→ What this task involves
Would you please repeat the data exactly as given?

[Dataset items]
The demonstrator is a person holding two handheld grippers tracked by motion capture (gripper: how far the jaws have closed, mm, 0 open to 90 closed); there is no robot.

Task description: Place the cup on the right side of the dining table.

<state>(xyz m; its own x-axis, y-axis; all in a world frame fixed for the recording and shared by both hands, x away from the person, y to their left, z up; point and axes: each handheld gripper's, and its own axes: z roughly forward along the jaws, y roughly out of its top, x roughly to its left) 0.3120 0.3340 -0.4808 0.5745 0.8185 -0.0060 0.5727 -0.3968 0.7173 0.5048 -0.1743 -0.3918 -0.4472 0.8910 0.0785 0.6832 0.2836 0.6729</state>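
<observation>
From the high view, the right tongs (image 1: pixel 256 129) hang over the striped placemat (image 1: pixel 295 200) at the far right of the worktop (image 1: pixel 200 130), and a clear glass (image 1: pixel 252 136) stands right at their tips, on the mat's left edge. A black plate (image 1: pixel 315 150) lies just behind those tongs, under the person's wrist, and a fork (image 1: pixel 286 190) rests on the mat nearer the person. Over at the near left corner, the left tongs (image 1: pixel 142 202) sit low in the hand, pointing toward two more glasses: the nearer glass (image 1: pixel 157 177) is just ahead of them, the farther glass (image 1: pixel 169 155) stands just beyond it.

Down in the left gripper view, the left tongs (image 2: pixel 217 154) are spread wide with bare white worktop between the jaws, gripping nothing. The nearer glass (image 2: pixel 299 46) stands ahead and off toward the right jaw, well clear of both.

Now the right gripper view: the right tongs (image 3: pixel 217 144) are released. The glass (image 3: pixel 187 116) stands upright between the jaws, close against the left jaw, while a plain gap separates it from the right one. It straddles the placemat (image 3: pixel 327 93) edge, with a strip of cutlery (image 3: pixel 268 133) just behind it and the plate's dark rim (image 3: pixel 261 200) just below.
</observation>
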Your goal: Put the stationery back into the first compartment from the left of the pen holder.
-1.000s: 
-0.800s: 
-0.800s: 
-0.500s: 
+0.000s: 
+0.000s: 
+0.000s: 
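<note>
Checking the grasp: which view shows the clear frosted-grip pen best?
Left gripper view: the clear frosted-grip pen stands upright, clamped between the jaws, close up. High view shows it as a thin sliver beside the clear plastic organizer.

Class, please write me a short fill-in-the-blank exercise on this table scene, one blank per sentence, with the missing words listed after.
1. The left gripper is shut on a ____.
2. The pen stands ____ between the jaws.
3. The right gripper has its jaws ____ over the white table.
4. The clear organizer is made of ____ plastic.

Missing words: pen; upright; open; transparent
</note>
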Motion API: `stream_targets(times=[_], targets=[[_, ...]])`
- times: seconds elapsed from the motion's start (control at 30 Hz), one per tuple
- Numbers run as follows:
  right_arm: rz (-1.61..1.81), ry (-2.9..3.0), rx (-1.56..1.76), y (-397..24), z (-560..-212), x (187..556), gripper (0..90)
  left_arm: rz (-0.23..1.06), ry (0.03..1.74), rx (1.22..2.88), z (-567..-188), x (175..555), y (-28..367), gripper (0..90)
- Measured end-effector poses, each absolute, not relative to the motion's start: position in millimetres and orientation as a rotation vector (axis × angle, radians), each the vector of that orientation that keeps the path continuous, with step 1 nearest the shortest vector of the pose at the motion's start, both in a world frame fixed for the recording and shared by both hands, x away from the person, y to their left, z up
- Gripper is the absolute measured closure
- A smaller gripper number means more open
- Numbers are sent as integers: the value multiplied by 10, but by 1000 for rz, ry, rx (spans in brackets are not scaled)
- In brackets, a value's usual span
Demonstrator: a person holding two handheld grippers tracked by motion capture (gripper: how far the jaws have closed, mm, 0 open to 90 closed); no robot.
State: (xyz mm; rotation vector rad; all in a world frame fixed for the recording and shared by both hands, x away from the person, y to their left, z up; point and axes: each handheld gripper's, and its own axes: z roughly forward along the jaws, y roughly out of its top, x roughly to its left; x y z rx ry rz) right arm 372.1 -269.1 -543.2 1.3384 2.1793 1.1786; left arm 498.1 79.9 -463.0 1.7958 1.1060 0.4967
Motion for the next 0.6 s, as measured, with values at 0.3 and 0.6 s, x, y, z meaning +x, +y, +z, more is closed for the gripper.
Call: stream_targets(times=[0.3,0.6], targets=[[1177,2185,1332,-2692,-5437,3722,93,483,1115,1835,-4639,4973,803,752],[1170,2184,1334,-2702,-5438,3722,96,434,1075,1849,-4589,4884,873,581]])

→ Reply
The demonstrator is a person holding two handheld grippers tracked by motion capture (gripper: how far the jaws have closed, mm, 0 open to 90 closed); there is no robot.

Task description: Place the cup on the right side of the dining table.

<state>(xyz m; its own x-axis, y-axis; all in a world frame fixed for the recording and shared by both hands, x away from the person, y to their left, z up; point and axes: each handheld gripper's, and its own axes: z roughly forward along the jaws, y roughly out of its top, x roughly to its left) 0.3120 0.3340 -0.4808 0.5745 0.8185 -0.0060 0.5727 -0.3968 0.7173 0.5048 -0.1743 -0.3918 -0.4472 0.8910 0.0785 0.6832 0.2836 0.6729</state>
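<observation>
From the high view, the right tongs (image 1: pixel 256 129) hang over the striped placemat (image 1: pixel 295 200) at the far right of the worktop (image 1: pixel 200 130), and a clear glass (image 1: pixel 252 136) stands right at their tips, on the mat's left edge. A black plate (image 1: pixel 315 150) lies just behind those tongs, under the person's wrist, and a fork (image 1: pixel 286 190) rests on the mat nearer the person. Over at the near left corner, the left tongs (image 1: pixel 142 202) sit low in the hand, pointing toward two more glasses: the nearer glass (image 1: pixel 157 177) is just ahead of them, the farther glass (image 1: pixel 169 155) stands just beyond it.

Down in the left gripper view, the left tongs (image 2: pixel 217 154) are spread wide with bare white worktop between the jaws, gripping nothing. The nearer glass (image 2: pixel 299 46) stands ahead and off toward the right jaw, well clear of both.

Now the right gripper view: the right tongs (image 3: pixel 217 144) are released. The glass (image 3: pixel 187 116) stands upright between the jaws, close against the left jaw, while a plain gap separates it from the right one. It straddles the placemat (image 3: pixel 327 93) edge, with a strip of cutlery (image 3: pixel 268 133) just behind it and the plate's dark rim (image 3: pixel 261 200) just below.
</observation>
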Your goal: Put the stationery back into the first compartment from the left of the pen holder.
-1.000s: 
-0.800s: 
-0.800s: 
-0.500s: 
+0.000s: 
+0.000s: 
+0.000s: 
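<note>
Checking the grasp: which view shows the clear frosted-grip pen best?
Left gripper view: the clear frosted-grip pen stands upright, clamped between the jaws, close up. High view shows it as a thin sliver beside the clear plastic organizer.

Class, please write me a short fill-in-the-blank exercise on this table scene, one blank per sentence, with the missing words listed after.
1. The left gripper is shut on a ____.
2. The pen stands ____ between the jaws.
3. The right gripper has its jaws ____ over the white table.
4. The clear organizer is made of ____ plastic.

Missing words: pen; upright; open; transparent
</note>
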Motion API: `stream_targets(times=[_], targets=[[_, ...]])`
- times: seconds elapsed from the motion's start (control at 30 Hz), one per tuple
- Numbers run as follows:
  right_arm: rz (-1.61..1.81), ry (-2.9..3.0), rx (-1.56..1.76), y (-397..24), z (-560..-212), x (187..556), gripper (0..90)
  left_arm: rz (-0.23..1.06), ry (0.03..1.74), rx (1.22..2.88), z (-567..-188), x (175..555), y (-28..367), gripper (0..90)
- Measured end-effector poses, each absolute, not relative to the motion's start: position in millimetres and orientation as a rotation vector (axis × angle, radians), each the vector of that orientation that keeps the path continuous, with step 1 nearest the shortest vector of the pose at the motion's start, both in a world frame fixed for the recording and shared by both hands, x away from the person, y to their left, z up
- Gripper is the absolute measured closure
- A smaller gripper number means more open
- Numbers are sent as integers: the value multiplied by 10, but by 1000 for rz, ry, rx (spans in brackets are not scaled)
- In brackets, a value's usual span
Demonstrator: a person holding two handheld grippers tracked by motion capture (gripper: how far the jaws have closed, mm, 0 open to 90 closed); no robot.
State: (xyz mm; rotation vector rad; all in a world frame fixed for the recording and shared by both hands, x away from the person, y to their left, z up; point and axes: each handheld gripper's, and its own axes: z roughly forward along the jaws, y roughly out of its top, x roughly to its left; x y z rx ry rz) right arm 372.1 -269.1 -543.2 1.3384 2.1793 1.1786; left arm 498.1 79.9 -463.0 1.7958 1.1060 0.4967
Motion for the next 0.6 s, as measured, with values at 0.3 and 0.6 s, x, y, z meaning +x, +y, +z, more is closed for the gripper.
Call: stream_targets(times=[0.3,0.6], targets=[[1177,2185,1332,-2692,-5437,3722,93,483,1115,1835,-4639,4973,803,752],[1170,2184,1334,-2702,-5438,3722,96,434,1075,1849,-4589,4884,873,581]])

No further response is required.